Saturday, December 12, 2009

English-English versus US-English


I've noted many differences between English as spoken in Britain and her former colonies, and the language spoken in the USA. American-English is rather different in many ways.

One of the most noticeable is the expression 'to suck'. In the US, if something sucks, that's a very negative description. On the other hand, I've seen vacuum-cleaners advertised overseas with the slogan 'Nothing sucks like Electrolux'. Clearly, such an advertisement wouldn't go down well in the USA!

I was pleased to find an illustration of this in a Chinese advertisement for Electrolux vacuum-cleaners.

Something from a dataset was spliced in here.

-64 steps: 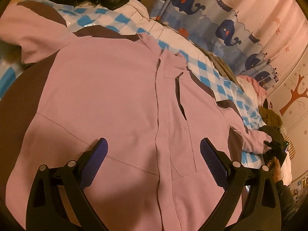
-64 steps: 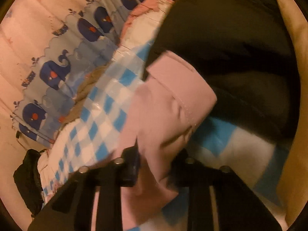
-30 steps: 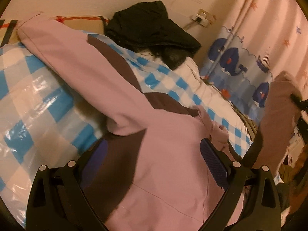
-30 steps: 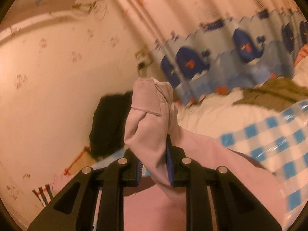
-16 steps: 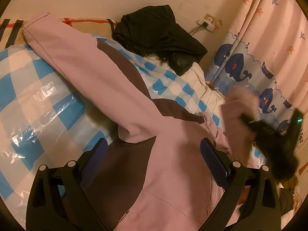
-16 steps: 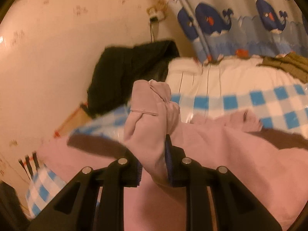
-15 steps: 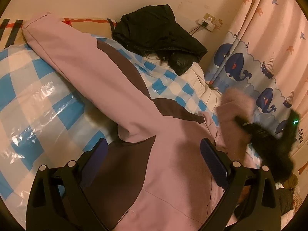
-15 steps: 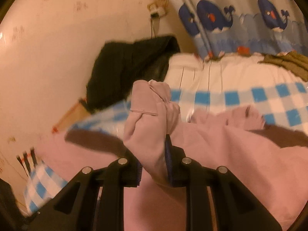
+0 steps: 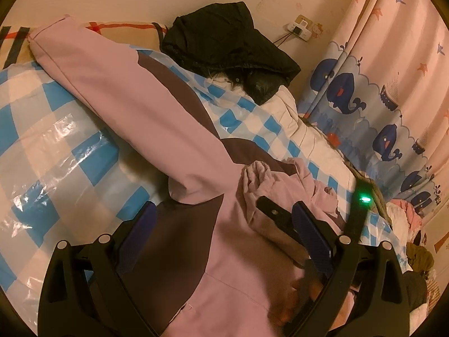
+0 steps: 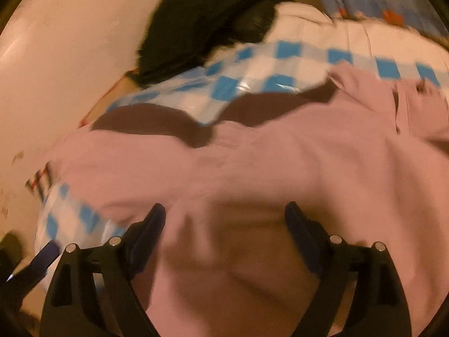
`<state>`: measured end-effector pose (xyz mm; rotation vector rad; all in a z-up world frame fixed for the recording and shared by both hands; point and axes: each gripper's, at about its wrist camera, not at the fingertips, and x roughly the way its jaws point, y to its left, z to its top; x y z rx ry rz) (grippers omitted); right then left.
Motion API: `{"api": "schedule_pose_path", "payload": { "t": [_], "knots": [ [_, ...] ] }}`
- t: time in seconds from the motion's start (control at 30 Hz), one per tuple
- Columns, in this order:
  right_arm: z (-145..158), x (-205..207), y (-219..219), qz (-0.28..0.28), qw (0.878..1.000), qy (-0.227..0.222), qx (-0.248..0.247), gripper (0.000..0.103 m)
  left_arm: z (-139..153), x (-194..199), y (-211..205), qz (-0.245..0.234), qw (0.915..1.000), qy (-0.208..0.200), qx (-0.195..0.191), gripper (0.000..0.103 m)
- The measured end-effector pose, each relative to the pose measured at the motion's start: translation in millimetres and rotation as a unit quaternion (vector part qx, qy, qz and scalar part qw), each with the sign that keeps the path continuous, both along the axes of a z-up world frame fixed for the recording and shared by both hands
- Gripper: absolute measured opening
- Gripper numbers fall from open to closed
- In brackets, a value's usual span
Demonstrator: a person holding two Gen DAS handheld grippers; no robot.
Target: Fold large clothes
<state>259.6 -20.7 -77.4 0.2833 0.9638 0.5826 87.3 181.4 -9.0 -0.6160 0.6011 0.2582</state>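
Lying spread over the bed (image 9: 56,151), the jacket (image 9: 230,275) — pink with brown panels — takes up most of both views, its body flat and one sleeve (image 9: 118,84) stretched out toward the wall. The other sleeve (image 9: 269,188) sits bunched on the chest, laid across the body as a first fold, I judge. The right gripper (image 10: 224,224) hangs just above that pink cloth; its jaws are opening and already stand wide, with fabric below them but nothing pinched between the pads, which reads as a release of the sleeve. The left gripper (image 9: 221,236) waits low over the brown shoulder panel, jaws wide and empty, probably placed to take the long sleeve next.

The bed is covered by a glossy blue-and-white check sheet (image 9: 84,157) — slick plastic by its shine, so cloth may slide on it. A black coat (image 9: 224,42) is heaped at the far corner, a whale-print curtain (image 9: 364,106) hangs beside the bed, and a socket (image 9: 300,28) is on the wall.
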Motion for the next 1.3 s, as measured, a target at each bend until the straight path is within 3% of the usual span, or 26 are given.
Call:
{"api": "schedule_pose_path", "payload": {
  "t": [0.1,0.23,0.33,0.47,0.67,0.73,0.8,0.97,1.0,1.07,1.17,1.3],
  "knots": [
    [38.5,-28.7,-39.0,-0.041,0.997,-0.055,0.020,0.084,0.3,3.6,-4.1,-0.013,0.9999,0.001,0.007,0.093],
    [68.4,-62.6,-131.0,-0.172,0.975,-0.114,-0.077,0.096,7.1,25.0,-27.7,-0.074,0.9965,-0.005,0.039,0.093],
    [59.6,-60.2,-202.2,-0.251,0.958,-0.081,-0.114,0.096,14.0,55.7,-64.1,-0.147,0.9854,-0.012,0.086,0.093],
    [35.7,-57.7,-264.8,-0.310,0.943,-0.043,-0.112,0.096,1.3,114.2,-113.1,-0.218,0.9646,0.000,0.148,0.093],
    [-46.4,-54.4,-290.4,-0.311,0.944,0.047,-0.102,0.096,-68.4,165.9,-122.7,-0.213,0.9484,0.112,0.207,0.093],
    [-49.3,-52.3,-286.6,-0.309,0.943,0.049,-0.112,0.097,-85.4,165.7,-121.7,-0.222,0.9434,0.122,0.215,0.093],
    [-45.5,-52.6,-285.0,-0.306,0.944,0.049,-0.116,0.097,-79.2,158.2,-126.8,-0.223,0.9376,0.120,0.238,0.093],
    [3.3,-103.1,-268.2,-0.313,0.946,-0.008,-0.079,0.097,-27.7,110.5,-103.3,-0.220,0.9451,0.055,0.235,0.093],
    [8.9,-108.1,-261.2,-0.304,0.950,-0.009,-0.073,0.097,-15.0,95.6,-84.4,-0.207,0.9526,0.043,0.218,0.093],
    [20.1,-131.2,-233.9,-0.269,0.962,-0.007,-0.049,0.097,5.2,63.3,-37.2,-0.188,0.9689,0.013,0.161,0.093],
    [18.9,-163.1,-201.8,-0.244,0.970,0.011,0.009,0.097,26.2,17.6,48.2,-0.129,0.9876,-0.025,0.087,0.093],
    [-12.8,-184.4,-177.8,-0.251,0.964,0.049,0.074,0.097,38.7,-28.9,180.7,-0.004,0.9987,-0.047,-0.018,0.093]
  ]
}}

Here it is.





A funny slogan to Americans, and an amusing advertisement for all of us!

Peter

5 comments:

skreidle said...

Dyson neatly sidestepped the "sucks" / "doesn't suck" dilemma for vacuum advertisements by declaring that their vacuums "never lose suction". :D

Mikael said...

I wonder if there's similar commercials for leaf blowers... "It really blows!"

Tamara Kelly said...

Ahaha! Nope! The term "It sucks" is a very negative in Australia & England too. We appreciate the play on words - the double meaning really tickles us. The triple meaning is even funnier - that sexual connotation provoking images of some bloke with his penis caught in the hose.

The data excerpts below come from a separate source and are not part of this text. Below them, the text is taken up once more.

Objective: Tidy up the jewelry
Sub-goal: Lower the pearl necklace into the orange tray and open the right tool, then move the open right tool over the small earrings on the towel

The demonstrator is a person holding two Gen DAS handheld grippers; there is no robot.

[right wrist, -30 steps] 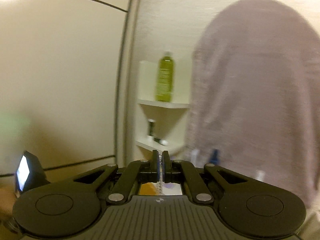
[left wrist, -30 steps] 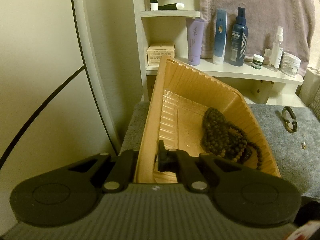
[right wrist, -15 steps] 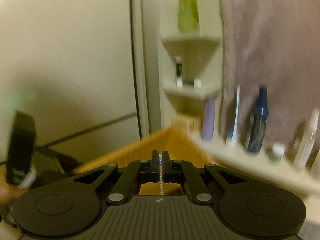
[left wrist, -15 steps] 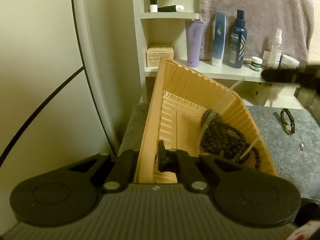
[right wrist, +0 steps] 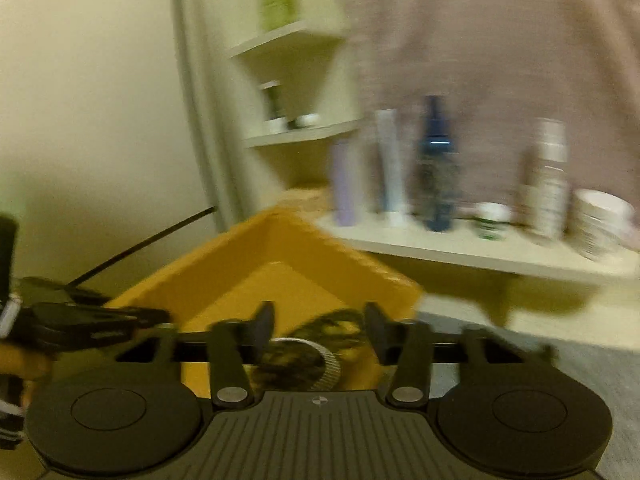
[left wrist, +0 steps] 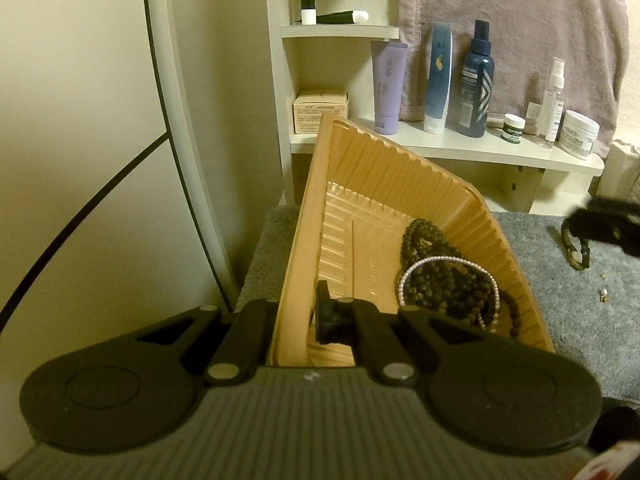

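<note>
- In the left wrist view we see the left gripper point(left wrist: 296, 316) with its jaws pinched on the near wall of the orange tray point(left wrist: 384, 184), one finger outside the wall and one inside.
- The tray sits tilted on a grey mat point(left wrist: 560, 300), its far corner raised toward the white shelf point(left wrist: 460, 152).
- Inside the tray, at its lower right side, lies a heap of dark beads point(left wrist: 448, 280) with a pearl strand point(left wrist: 440, 262) looped over it. This view shows both sharply.
- Only this view shows what lies outside the tray: a dark bracelet point(left wrist: 576, 252) on the mat to the right, and a small pale piece point(left wrist: 603, 293) near it, too small for us to name.
- At the right edge a blurred black shape hangs above the bracelet; we cannot tell what it is.
- The right wrist view is blurred. There the right gripper point(right wrist: 320, 324) has its jaws spread apart and opening, with nothing pressed between them.
- Through that gap we see the tray point(right wrist: 280, 256), the dark beads point(right wrist: 328, 320) and the pearl strand point(right wrist: 324, 360) below.
- Only the right view shows the left gripper point(right wrist: 120, 320) from outside, at the tray's left rim.
- Both views show bottles point(left wrist: 476, 84) on the shelf before a hanging towel point(left wrist: 520, 20).
</note>
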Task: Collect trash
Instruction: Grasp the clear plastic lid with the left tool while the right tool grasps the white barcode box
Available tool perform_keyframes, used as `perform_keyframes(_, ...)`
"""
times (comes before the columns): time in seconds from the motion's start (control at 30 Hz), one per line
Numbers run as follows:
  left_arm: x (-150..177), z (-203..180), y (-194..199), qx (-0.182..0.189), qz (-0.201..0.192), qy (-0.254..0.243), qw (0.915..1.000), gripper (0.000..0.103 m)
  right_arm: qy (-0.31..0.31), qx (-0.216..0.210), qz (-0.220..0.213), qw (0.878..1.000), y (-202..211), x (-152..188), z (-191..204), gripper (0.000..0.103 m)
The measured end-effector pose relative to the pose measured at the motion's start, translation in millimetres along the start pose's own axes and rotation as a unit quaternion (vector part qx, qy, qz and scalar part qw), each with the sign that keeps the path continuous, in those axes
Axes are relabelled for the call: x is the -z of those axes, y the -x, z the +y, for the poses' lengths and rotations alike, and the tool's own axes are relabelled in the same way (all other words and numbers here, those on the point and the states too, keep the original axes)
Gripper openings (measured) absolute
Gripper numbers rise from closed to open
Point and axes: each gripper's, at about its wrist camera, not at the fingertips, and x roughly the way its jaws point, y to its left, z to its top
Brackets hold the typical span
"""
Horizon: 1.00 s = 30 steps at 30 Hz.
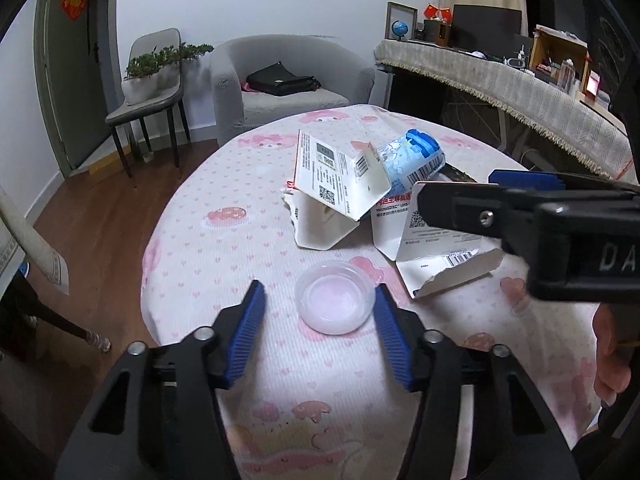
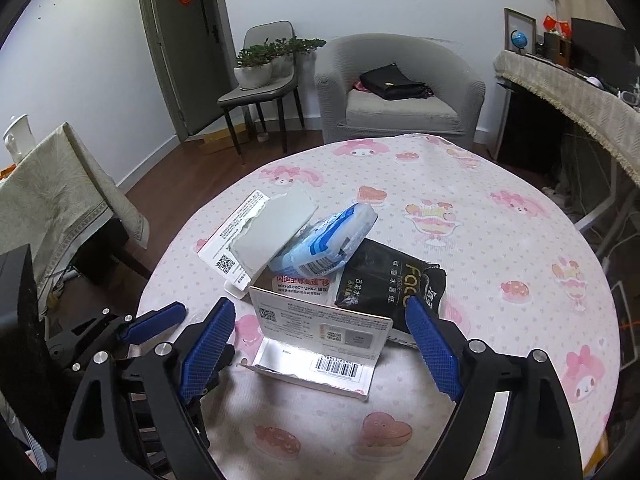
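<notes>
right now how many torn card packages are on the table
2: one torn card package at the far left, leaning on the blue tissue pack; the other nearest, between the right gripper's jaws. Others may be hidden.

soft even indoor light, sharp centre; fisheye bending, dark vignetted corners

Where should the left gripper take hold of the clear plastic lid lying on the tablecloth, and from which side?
Best by its raised rim, from above. The clear plastic lid lies flat, open side up, on the tablecloth, apart from the torn cardboard box. The left gripper already straddles it with jaws open, one pad beside its right edge, so lowering and closing across the full width looks simplest.
</notes>
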Motion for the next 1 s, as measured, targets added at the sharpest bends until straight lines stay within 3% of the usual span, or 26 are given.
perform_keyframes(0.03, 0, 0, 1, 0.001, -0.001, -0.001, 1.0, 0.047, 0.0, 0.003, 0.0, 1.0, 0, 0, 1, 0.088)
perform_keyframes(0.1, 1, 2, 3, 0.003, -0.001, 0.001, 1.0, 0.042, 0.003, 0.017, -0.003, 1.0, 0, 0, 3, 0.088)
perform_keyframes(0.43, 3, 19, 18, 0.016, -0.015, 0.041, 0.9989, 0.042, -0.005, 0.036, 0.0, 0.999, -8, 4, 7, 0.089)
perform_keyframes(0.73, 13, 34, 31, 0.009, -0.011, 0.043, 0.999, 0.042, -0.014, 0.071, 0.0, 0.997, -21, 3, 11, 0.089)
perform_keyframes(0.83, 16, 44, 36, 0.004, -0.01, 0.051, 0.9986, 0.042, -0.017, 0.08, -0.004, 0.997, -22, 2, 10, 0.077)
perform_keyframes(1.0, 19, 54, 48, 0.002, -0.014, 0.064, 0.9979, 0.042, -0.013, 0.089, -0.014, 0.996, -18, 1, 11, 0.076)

Mikael...there are plenty of ads here with double ententre and ironic references.

Old NFO said...

The double and triple ententres are what usually get us in trouble overseas... WE know what we're laughing at, but the host doesn't... Sometimes even after an explanation, they still don't.

Anonymous said...

I've had to correct my friends for some time. They say "That sucks'", to which I reply "That good, is it?"
"Sucks" is always good. "Bites" is bad.